The Bartlett Pear Inn bartlettpearinn.com
Alice Lloyd and her chef-husband Jordan, opened the Bartlett Pear Inn in 2009 in the circa 1790 Federal style house in Easton. The place quickly gained a reputation for Jordan’s thoughtful new American cuisine. The restaurant closed in 2017, but Alice continues to operate the luxurious bed and breakfast. Each room has a private bath, some with oversized soaking tubs. The linens are crisp, and the walls, painted in sumptuous colors, are hung with tasteful art. It’s a boutique hotel disguised as a B&B with homey touches like a wine and beer fridge available for round-the-clock raiding. Alternatively–or additionally–you can visit one of the inn’s massage and acupuncture studios.
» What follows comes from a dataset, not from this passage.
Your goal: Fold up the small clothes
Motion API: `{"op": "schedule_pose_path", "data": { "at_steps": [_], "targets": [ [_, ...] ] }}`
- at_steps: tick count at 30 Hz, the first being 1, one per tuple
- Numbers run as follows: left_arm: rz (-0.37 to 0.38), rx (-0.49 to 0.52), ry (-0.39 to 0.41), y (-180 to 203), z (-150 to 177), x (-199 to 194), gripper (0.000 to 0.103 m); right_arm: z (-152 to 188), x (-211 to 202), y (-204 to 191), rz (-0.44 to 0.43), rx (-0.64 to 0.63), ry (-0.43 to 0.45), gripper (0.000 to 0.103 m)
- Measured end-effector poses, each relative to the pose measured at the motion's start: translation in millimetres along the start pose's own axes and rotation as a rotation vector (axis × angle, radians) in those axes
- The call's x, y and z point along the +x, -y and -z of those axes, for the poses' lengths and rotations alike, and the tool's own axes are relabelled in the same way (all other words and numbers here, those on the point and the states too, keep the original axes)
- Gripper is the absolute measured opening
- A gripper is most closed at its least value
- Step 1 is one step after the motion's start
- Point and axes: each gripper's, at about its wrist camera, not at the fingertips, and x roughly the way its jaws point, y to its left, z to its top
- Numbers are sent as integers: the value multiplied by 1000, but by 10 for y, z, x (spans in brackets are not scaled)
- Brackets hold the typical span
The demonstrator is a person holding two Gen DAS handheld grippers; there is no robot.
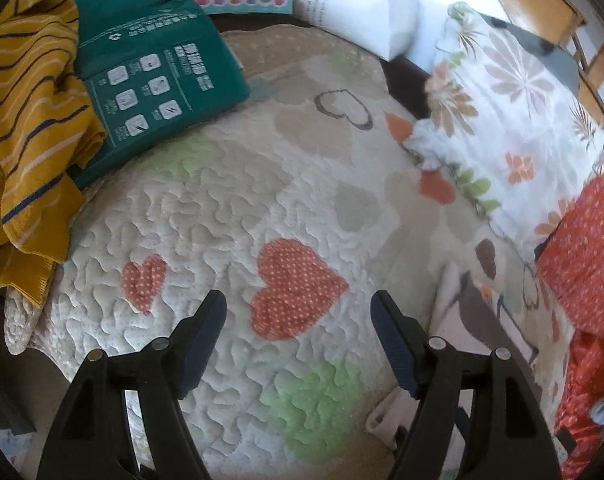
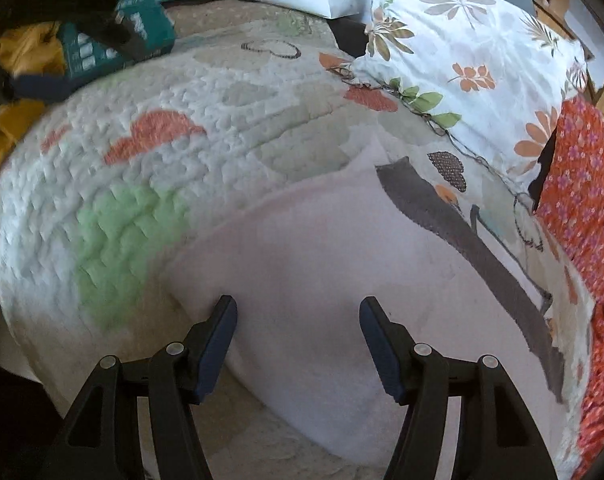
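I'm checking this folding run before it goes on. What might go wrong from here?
1. The right gripper hangs open over the smooth middle of the white garment, with no edge between its fingers; closing may pinch the quilt too.
2. The left gripper faces only bare quilt.

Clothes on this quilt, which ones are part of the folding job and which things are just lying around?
For the folding:
- pale pink garment, below the open right gripper
- yellow striped garment
- red floral cloth
- left gripper, open, nothing held

Just lying about:
- green package
- floral pillow
- white paper bag
- heart quilt
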Motion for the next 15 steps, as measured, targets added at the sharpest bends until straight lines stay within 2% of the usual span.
{"op": "schedule_pose_path", "data": {
  "at_steps": [3,6,9,10,15],
  "targets": [
    [16,-37,-2,-102,-49,-20,74,57,-99,34,-68,46,3,68],
    [27,-73,-3,-195,-73,-41,75,213,-149,-38,-105,27,11,70],
    [22,-93,-1,-229,-70,-48,77,344,-68,-198,-37,-49,10,70],
    [23,-95,-4,-229,-67,-41,77,355,-69,-223,-17,-60,40,70],
    [35,-99,-30,-208,-57,7,77,224,-42,-259,96,-48,104,69]
  ]
}}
Chesapeake Maritime Museum cbmm.org
In 1989, New Zealand native Kristen Greenaway sailed a 60-foot ketch, part of a crew, on the inaugural race from Auckland to Fukuoka. Her all-women’s team placed eighth after two months racing past Suva and Guam. Now Greenaway, who became executive director of the Chesapeake Bay Maritime Museum in 2014, owns a sturdy Cape Dory 32, the same size as the boat she lived on for two years as a child. But she gets to play with a whole fleet of boats–92 to be exact–every day. Since she started, the museum has seen a 40 percent uptick in visitors and a dramatic increase in its operating budget. In May, Greenaway announced the museum’s new master plan, which will include new spaces for exhibitions, library and archives. “We’re one of the few museum shipyards in the country,” Greenaway points out. “Our shipyard is keeping alive and passing along the traditions and skills of the Chesapeake Bay people.”
Lyon Distilling Company lyondistilling.com
Jaime Windon, who moved to St. Michaels in 2012, is an elected town commissioner and a founder of Lyon Distilling, which makes a line of signature rums and whiskeys. Lyon’s Rock and Rum, which you could call an old fashioned-in-a-bottle, is infused with orange botanicals and dark cherries, and its American malt whiskey is double distilled and barrel-aged. A native of Washington, D.C., Windon, has lived in Africa and South America, working as a photographer, journalist, bartender and innkeeper. Windon, who is also president of the Maryland Distillers Guild, loves her little town of just under 800–even when its population doubles in summer, and swells to many more on festival weekends like the spring WineFest. The Lyon distillery and tasting room share space in a repurposed flour mill complex with antiques shops and artisans, adjacent to both St. Michaels Winery and Eastern Shore Brewing.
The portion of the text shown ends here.